__DIRECTIONS FOR THIS TASK__
Among the lines below, a stretch begins at the one with "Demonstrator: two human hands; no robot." and ends at the one with "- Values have". Repeat that stretch exactly, ends included.

__INFORMATION PROVIDED__
══════════
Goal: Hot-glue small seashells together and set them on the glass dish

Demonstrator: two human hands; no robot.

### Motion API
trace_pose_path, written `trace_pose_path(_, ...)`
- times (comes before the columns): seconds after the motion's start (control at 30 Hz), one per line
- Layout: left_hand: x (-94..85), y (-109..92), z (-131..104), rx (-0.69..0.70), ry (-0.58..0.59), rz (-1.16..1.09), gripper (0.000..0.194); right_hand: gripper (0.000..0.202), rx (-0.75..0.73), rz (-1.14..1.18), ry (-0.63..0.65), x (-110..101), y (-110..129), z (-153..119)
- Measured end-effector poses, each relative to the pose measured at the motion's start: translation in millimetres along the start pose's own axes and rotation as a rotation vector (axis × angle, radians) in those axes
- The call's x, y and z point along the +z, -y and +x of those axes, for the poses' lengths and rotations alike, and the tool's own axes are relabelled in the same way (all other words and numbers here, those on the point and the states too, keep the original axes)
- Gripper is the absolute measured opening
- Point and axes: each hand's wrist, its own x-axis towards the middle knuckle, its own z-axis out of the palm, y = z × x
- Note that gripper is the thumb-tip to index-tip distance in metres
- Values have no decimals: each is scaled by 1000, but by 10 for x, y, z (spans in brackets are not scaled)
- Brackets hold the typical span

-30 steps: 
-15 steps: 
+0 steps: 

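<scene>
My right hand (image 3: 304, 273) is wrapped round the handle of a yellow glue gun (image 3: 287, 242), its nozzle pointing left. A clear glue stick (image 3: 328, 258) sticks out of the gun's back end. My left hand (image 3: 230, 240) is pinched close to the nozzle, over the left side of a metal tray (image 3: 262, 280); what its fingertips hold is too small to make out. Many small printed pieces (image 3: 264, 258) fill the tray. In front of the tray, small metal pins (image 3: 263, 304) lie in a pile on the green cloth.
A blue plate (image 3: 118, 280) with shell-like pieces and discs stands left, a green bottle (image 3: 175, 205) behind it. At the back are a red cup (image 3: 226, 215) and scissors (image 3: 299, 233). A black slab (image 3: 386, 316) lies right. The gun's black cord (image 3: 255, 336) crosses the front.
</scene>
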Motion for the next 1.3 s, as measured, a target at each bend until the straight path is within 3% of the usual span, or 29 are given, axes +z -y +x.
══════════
__OUTPUT OF THE EXERCISE__
Demonstrator: two human hands; no robot.

### Motion API
trace_pose_path, written `trace_pose_path(_, ...)`
- times (comes before the columns): seconds after the motion's start (control at 30 Hz), one per line
- Layout: left_hand: x (-94..85), y (-109..92), z (-131..104), rx (-0.69..0.70), ry (-0.58..0.59), rz (-1.16..1.09), gripper (0.000..0.194); right_hand: gripper (0.000..0.202), rx (-0.75..0.73), rz (-1.14..1.18), ry (-0.63..0.65), x (-110..101), y (-110..129), z (-153..119)
- Measured end-effector poses, each relative to the pose measured at the motion's start: translation in millimetres along the start pose's own axes and rotation as a rotation vector (axis × angle, radians) in those axes
- The call's x, y and z point along the +z, -y and +x of those axes, for the poses' lengths and rotations alike, and the tool's own axes are relabelled in the same way (all other words and numbers here, those on the point and the states too, keep the original axes)
- Gripper is the absolute measured opening
- Point and axes: each hand's wrist, its own x-axis towards the middle knuckle, its own z-axis out of the palm, y = z × x
- Note that gripper is the thumb-tip to index-tip distance in metres
- Values have no decimals: each is scaled by 1000, but by 10 for x, y, z (spans in brackets are not scaled)

The output requires no further additions.